Reducer's performance regression on windows laptop compared to linux

Reducer's performance regression on windows laptop compared to linux

The attachment is the code of the eigen sample.
I find something strange that when the program run on my windows laptop, the cilk version runs several times slower than the serial one, while the cilk version runs twice faster than the serial version on the Linux server.
I compare the environment as following:
OS                Compiler                            Core                                                            Time cost
Windows 7    Version 14.0.1    Intel(R) Core(TM) i5 M560 @ 2.67GHz x2    Serial:1.817 sec
                                                                                                                         Cilkfor:24.292 sec

Red Hat Enterprise 6.0    version 14.0.1 (Cannot find 13)    Intel(R) Core(TM) i7-2600K CPU @ 3.40GHz x4    

                                                                                                                            Serial:1.028 sec
                                                                                                                            Cilkfor:0.622 sec

Command line:
icc JCBMatrixEigen.cpp timer.cpp -O3
icl JCBMatrixEigen.cpp timer.cpp /O3

I profiled this code in Vtune ,find the 90%'s runtime is spent on the Cilk's reducer's wait and spin time.

However there are no problem when compiled and run on the Linux machine.

AttachmentSize
Download src_0.zip5.64 KB
15 posts / 0 new
Last post
For more complete information about compiler optimizations, see our Optimization Notice.

Hi,

    Do you know how many worker threads you are using for each version?  I think those two machines have different numbers of cores, so it would be helpful to eliminate one of the variables.   If you explicitly set the CILK_NWORKERS environment variable to 2 (and 4), what numbers do you get from the two versions?

If the Windows laptop has only 2 cores, but Cilk Plus is using 4 threads, and there are other programs running in the background on the Windows laptop, and the turbo frequency scaling is kicking in, I could imagine that the running time might get substantially worse?   But the results do seem somewhat mysterious...
Thanks,

Jim

Follow Jim Sukha's suggestion to use CILK_NWORKERS=2 on the Core(TM) i7 machine.  Your program may be sensitive to workspace partitioning issues and number of threads.

In looking at your code it has other issues.

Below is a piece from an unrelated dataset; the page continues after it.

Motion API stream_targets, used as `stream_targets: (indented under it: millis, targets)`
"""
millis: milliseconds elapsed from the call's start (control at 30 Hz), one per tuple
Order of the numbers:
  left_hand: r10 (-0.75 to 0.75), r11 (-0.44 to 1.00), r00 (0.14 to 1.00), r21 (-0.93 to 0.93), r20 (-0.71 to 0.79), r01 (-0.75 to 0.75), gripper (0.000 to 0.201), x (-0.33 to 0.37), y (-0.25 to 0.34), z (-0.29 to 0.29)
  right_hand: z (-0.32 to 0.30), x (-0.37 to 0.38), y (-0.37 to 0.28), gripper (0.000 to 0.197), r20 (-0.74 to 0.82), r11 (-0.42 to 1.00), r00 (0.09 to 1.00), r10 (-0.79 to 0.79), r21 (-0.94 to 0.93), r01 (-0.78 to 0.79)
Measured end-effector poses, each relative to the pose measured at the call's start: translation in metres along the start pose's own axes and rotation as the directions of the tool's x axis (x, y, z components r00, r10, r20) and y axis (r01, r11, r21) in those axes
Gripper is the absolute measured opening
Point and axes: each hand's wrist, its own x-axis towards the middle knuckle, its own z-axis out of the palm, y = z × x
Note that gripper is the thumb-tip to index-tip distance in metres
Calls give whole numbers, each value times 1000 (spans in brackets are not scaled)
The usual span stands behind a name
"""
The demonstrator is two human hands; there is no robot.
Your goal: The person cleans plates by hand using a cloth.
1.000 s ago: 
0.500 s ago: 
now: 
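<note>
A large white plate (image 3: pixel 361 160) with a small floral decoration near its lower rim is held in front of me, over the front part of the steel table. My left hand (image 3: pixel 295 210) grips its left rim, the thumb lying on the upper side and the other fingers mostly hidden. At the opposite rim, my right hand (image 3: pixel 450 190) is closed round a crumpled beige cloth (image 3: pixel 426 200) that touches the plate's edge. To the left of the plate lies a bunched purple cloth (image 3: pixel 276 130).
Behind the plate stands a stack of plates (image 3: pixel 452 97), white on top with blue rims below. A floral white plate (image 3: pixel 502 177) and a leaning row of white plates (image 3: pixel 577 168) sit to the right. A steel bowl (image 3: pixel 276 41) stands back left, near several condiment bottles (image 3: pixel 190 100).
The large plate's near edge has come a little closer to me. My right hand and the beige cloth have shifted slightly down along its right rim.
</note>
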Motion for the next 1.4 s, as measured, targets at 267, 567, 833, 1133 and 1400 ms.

In particular you are overusing the reducer (unnecessary number of reductions). Consider:


	cilk::reducer_max_index<int, double> fm_reducer;

	fm_reducer.set_value(-1,0.0);

	cilk_for (int i=1; i<=n-1; i++)

	{

	  int j=0;

	  double value=fabs(a[i*n+j]);

	  int index = i*n+j;

	  for (j=1; j<=i-1; j++)

	  {

	    double value2=fabs(a[i*n+j]);

	    if(value2 > value)

	    {

	      value = vlaue2;

	      index = i*n+j;

	    }

	  } // for (j=1; j<=i-1; j++)

	  fm_reducer.calc_max(index , value);

	} // cilk_for (int i=1; i<=n-1; i++)

	

Jim Dempsey

 

www.quickthreadprogramming.com

I built and ran the test on my 16-core Nehalem system running Windows 7.  When prompted for the implemenation, I chose "0" to run all the tests.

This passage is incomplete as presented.